- **Task requirements**: Isolate every line in the records below with "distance" in it.

Records drawn from a dataset
*** Begin section ***
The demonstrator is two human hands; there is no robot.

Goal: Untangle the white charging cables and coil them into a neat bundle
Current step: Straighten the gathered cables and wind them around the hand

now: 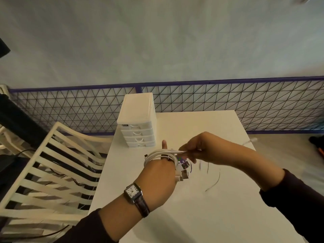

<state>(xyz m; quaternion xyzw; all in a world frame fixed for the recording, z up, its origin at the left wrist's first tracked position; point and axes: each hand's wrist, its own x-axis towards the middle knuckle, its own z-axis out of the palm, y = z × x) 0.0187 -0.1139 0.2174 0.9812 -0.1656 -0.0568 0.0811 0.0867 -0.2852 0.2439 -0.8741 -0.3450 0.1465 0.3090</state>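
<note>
The white charging cables (157, 153) are wound in several loops around my left hand (157, 174), which is raised over the white table (201, 216) with its back toward me and one finger pointing up. Their plug ends (183, 175) hang at the thumb side of that hand, seemingly held there. My right hand (201, 148) pinches a few strands just right of the coil. A loose tail (214, 183) trails below it, blurred, above the table. My left wrist carries a watch.
A small white drawer unit (138, 123) stands at the table's far left corner. A cream slatted chair (52, 172) sits to the left of the table. A wire mesh fence (228, 106) runs behind, with a grey wall above.
</note>
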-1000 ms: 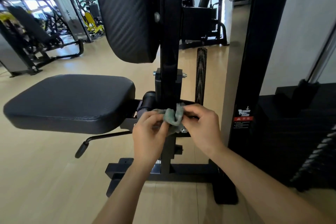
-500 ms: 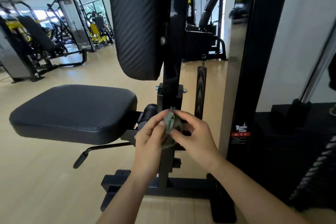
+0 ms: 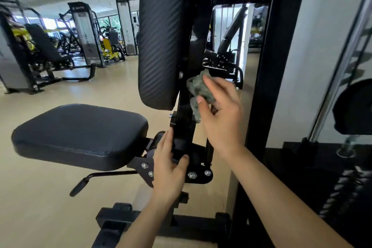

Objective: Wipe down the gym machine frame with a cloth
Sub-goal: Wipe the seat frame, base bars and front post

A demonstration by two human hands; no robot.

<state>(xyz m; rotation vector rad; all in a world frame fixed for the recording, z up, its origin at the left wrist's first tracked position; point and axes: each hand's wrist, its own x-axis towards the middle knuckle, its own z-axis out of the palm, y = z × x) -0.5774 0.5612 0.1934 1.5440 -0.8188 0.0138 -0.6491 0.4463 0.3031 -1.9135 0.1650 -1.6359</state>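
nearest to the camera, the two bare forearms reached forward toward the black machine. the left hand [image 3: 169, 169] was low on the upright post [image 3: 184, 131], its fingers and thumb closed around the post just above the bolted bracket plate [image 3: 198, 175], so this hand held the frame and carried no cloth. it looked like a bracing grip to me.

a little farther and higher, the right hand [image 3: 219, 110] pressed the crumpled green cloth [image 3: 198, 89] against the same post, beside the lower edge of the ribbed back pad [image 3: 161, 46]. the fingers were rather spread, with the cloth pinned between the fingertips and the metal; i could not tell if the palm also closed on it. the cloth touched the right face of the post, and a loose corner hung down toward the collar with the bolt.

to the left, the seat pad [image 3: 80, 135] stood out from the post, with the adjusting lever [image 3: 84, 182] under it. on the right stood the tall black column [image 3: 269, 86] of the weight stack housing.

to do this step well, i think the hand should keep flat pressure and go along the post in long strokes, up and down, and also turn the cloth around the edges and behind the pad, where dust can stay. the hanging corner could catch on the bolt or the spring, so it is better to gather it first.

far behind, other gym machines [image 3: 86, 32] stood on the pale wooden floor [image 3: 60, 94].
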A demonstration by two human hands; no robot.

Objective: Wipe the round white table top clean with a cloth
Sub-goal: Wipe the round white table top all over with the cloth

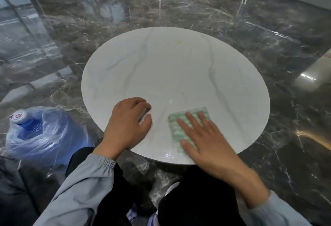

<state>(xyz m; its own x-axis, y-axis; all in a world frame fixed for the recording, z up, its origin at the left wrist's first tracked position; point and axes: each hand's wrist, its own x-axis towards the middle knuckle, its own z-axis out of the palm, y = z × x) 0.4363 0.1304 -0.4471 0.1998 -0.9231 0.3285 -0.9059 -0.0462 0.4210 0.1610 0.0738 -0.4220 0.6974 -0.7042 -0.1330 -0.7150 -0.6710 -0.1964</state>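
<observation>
A round white table top (175,68) with faint grey veins fills the middle of the head view. A small yellowish stain (179,42) shows near its far edge. A green and white striped cloth (180,123) lies flat near the front edge. My right hand (204,136) presses on the cloth with straight, spread fingers. My left hand (128,123) rests on the table to the left of the cloth, its fingers loosely curled and holding nothing.
A blue water jug (41,134) wrapped in clear plastic lies on the dark marble floor (286,46) at the table's left. My knees in black trousers sit under the front edge. Glass partitions stand at the far left and back.
</observation>
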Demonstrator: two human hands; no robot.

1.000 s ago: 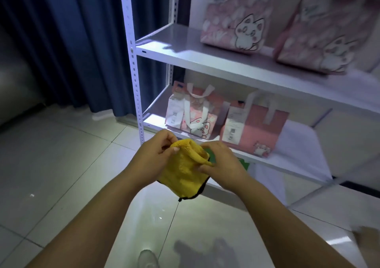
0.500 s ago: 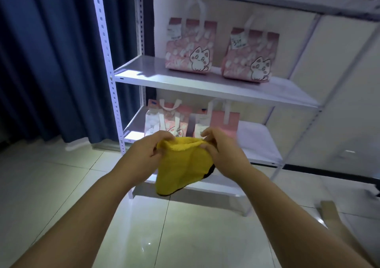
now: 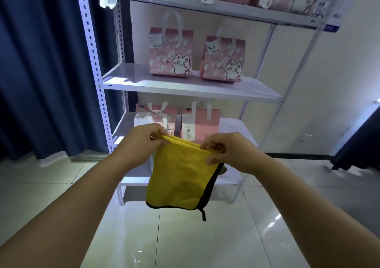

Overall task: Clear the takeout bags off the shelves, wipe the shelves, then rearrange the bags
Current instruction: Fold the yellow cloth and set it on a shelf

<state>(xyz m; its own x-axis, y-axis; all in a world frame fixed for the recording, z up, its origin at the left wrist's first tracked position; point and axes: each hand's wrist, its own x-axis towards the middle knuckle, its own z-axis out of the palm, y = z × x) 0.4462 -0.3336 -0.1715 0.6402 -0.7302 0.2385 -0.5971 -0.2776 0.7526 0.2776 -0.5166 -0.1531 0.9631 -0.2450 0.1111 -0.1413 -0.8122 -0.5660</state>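
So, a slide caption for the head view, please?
Left hand and right hand pinch a yellow cloth before shelves holding pink takeout bags.

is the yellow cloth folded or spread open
Folded: yellow black-edged cloth hangs doubled, two top layers pinched by left hand and right hand.

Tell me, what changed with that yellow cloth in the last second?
The yellow cloth was bunched between the hands; now it has been spread out and hangs flat from its top edge. The left hand and right hand moved apart, each still pinching a top corner. The pink bags stayed where they were on the shelves.
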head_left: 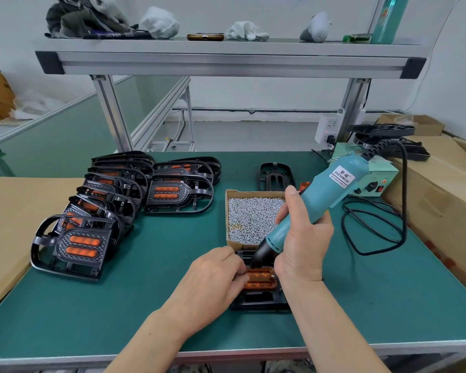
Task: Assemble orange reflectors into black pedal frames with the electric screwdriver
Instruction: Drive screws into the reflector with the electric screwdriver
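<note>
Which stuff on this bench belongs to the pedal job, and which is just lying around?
Job: electric screwdriver, orange reflector, black pedal frame, box of screws, finished pedals.
Lying about: white gloves, phone, cloth bundle, all on the shelf.

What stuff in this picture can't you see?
Head view only.
Bit of the electric screwdriver: hidden by its black nose and the left hand.
What the left hand holds: its fingers curl under.
Black pedal frame: mostly covered by the left and right hand.
Label small print: too small.
</note>
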`<state>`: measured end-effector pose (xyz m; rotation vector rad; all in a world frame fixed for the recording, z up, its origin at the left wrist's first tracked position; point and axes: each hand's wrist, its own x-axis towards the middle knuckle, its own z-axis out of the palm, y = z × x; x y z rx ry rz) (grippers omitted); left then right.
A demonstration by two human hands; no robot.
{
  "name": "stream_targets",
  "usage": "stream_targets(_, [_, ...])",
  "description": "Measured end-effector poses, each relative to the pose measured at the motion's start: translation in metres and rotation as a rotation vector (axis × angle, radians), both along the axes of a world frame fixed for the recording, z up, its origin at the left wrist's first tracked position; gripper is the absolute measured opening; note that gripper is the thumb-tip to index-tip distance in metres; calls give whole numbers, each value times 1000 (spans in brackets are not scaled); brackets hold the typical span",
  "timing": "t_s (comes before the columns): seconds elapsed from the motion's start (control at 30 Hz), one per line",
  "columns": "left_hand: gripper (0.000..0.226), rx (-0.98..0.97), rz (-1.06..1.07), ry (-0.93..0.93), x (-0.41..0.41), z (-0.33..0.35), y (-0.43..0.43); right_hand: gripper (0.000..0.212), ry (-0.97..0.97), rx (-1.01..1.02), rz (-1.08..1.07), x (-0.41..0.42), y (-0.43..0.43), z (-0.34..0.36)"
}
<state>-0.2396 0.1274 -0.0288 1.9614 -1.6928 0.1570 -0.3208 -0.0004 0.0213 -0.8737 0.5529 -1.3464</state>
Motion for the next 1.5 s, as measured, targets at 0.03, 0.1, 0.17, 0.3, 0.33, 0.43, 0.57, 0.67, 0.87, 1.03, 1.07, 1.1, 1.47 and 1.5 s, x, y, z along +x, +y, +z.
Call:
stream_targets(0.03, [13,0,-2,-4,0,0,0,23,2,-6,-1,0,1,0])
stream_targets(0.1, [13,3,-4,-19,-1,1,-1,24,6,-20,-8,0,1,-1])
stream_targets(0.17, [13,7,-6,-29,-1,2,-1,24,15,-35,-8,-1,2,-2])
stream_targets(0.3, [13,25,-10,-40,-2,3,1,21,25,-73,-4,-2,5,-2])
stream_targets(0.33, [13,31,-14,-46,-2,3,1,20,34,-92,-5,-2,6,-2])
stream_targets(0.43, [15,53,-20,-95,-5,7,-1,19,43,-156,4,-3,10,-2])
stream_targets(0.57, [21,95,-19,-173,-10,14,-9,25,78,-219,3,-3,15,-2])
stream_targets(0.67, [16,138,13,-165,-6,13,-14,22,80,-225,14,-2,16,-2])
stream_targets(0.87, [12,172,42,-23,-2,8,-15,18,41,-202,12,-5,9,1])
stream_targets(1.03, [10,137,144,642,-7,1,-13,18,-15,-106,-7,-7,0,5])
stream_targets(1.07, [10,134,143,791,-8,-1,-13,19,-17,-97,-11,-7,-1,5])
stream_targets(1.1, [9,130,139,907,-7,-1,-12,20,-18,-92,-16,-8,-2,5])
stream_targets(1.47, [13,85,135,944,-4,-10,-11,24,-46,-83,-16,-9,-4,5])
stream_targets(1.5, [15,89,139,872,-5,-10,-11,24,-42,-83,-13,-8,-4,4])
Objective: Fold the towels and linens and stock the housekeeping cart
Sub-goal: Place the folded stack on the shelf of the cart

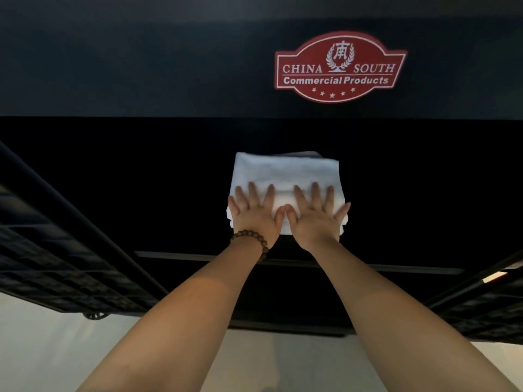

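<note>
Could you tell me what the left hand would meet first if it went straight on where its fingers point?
The left hand would meet more of the folded white towel under it; beyond that the cart is too dark to judge.

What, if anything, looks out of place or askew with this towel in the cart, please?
Nothing stands out. The folded white towel lies square in the dark cart, with the left hand and right hand pressing flat on it. No spill or damage shows.
</note>
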Demonstrator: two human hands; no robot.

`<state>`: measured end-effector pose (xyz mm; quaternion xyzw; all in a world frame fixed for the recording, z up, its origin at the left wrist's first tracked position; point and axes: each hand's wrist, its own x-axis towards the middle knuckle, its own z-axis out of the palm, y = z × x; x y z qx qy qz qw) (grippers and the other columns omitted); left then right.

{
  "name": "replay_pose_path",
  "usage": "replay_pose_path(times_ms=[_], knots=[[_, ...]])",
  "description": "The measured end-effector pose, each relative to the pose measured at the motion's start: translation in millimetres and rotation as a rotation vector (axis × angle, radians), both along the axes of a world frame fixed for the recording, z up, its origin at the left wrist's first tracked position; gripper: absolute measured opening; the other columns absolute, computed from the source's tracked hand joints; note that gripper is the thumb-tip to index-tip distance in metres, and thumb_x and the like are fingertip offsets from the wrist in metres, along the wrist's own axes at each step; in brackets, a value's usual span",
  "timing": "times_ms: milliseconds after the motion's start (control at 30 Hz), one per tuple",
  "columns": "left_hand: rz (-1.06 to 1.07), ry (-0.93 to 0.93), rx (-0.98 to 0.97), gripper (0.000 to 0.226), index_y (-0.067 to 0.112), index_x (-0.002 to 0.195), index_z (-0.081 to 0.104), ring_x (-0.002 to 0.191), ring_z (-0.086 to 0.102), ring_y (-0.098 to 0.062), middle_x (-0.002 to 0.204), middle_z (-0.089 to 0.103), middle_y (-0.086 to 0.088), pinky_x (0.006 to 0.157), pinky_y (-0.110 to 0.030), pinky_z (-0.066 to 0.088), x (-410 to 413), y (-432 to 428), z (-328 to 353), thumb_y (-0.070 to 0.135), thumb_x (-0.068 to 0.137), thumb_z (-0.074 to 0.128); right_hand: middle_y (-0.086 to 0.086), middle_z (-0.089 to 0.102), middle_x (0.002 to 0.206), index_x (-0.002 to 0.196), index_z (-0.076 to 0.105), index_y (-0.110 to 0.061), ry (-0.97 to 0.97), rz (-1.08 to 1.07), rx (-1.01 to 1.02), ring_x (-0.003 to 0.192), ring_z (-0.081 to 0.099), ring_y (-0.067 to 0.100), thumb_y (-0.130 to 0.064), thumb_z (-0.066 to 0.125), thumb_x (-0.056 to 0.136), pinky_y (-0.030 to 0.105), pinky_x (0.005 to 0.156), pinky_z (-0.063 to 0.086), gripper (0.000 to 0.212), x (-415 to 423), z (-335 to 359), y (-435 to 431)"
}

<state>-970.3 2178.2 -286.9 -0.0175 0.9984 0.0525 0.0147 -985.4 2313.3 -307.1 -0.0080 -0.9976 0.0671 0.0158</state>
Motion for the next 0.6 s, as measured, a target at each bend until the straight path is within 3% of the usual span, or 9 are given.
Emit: replay_pose_path(times_ms=[200,367,600], knots=[[-0.03,-0.034,0.011,0.063,0.029,0.154,-0.007,0.147,-0.01,-0.033,0.161,-0.009,-0.011,0.119,-0.05,-0.003,11.0,-4.4,10.3,0.055,0.099,0.011,-0.006,-0.017,0.159,0.145,-0.015,-0.045,-0.063,0.044,0.001,0.144,-0.022,0.028,-0.061,0.004,0.094,0.064,0.107,-0.014,0.057,0.0,6.4,8.5],[-0.044,-0.08,0.063,0.062,0.022,0.155,0.008,0.149,0.002,-0.021,0.162,0.006,-0.005,0.121,-0.045,0.005,38.8,-9.6,35.1,0.05,0.101,0.018,-0.008,-0.006,0.161,0.151,0.0,-0.036,-0.074,0.082,-0.079,0.146,-0.014,0.017,-0.056,0.011,0.097,0.055,0.114,-0.007,0.059,26.1,24.6,15.6],[0.01,-0.054,0.208,0.061,0.02,0.153,0.021,0.147,0.016,-0.018,0.158,0.024,-0.004,0.12,-0.041,0.013,110.9,-6.9,95.4,0.051,0.1,0.023,0.004,0.038,0.151,0.146,0.035,-0.019,0.012,0.049,-0.34,0.141,0.03,0.021,-0.047,0.031,0.1,0.043,0.116,0.025,0.054,111.6,100.6,23.7]])
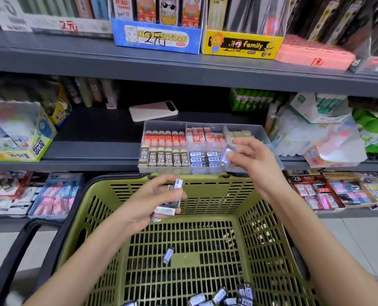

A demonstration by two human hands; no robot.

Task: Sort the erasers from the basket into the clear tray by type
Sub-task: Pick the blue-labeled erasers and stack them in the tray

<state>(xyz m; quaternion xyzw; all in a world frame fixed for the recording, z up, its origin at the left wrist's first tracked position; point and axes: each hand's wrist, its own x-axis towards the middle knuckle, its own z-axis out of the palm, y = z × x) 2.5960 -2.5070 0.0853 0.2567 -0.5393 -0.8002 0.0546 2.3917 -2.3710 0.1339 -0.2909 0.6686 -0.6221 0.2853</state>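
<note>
Olive basket, erasers in red, tan and blue

The basket (271, 228) is olive green, slotted in a grid, with a black handle (13, 257). In the clear tray (166, 123), the red-and-white erasers (164, 138) sit at 10 o'clock, the tan-sleeved erasers (163, 157) with white 2B print at 8 o'clock, and the blue-and-white erasers (202, 160) at 6 o'clock. The single eraser (225, 156) in the right hand (249, 160) and the bunch of erasers (164, 210) in the left hand (159, 202) are blue and white. The shelf (91, 151) is dark grey.

one wide head-worn view, forward and down, close above the basket (214, 202), toward the shelves (183, 69), edges seemingly soft
</note>
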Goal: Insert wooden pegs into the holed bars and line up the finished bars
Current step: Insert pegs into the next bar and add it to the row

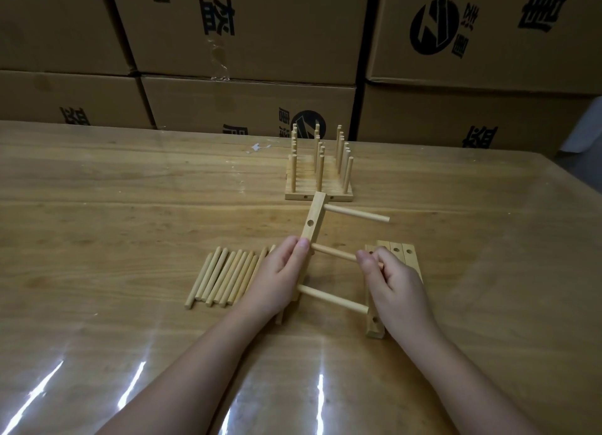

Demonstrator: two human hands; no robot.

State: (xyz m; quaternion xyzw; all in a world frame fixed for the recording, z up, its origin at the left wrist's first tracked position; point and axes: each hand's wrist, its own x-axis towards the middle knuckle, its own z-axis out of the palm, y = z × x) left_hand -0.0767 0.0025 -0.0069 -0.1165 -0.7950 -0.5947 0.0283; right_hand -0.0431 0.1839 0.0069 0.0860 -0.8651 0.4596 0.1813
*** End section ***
- **Your response**:
  "description": "Measured end-effector poses, each relative to the pose measured at the motion's start: translation in metres and rotation as a rotation vector (axis × angle, radians), both along the axes of a world frame fixed for the recording, z up, its origin at the left wrist's first tracked position; gripper is the absolute measured opening; note that gripper is the thumb-tip to index-tip distance in metres; calls give whole numbers, each value times 1000 (spans in brackets are not scaled); brackets hold the typical span",
  "description": "The measured end-effector pose, each relative to the pose measured at the motion's start: translation in millimetres and rotation as a rotation vector (axis × angle, radians), both along the axes of a world frame fixed for the recording, z up, its origin at the left wrist's first tracked position; gripper: absolute measured opening; the other columns absolute, computed from the source's tracked hand joints; note that gripper is the thumb-tip to index-tip distance in metres, and thumb_x and the like are fingertip offsets from the wrist in metres, along the wrist's own axes at each step; in brackets, a value's usual span",

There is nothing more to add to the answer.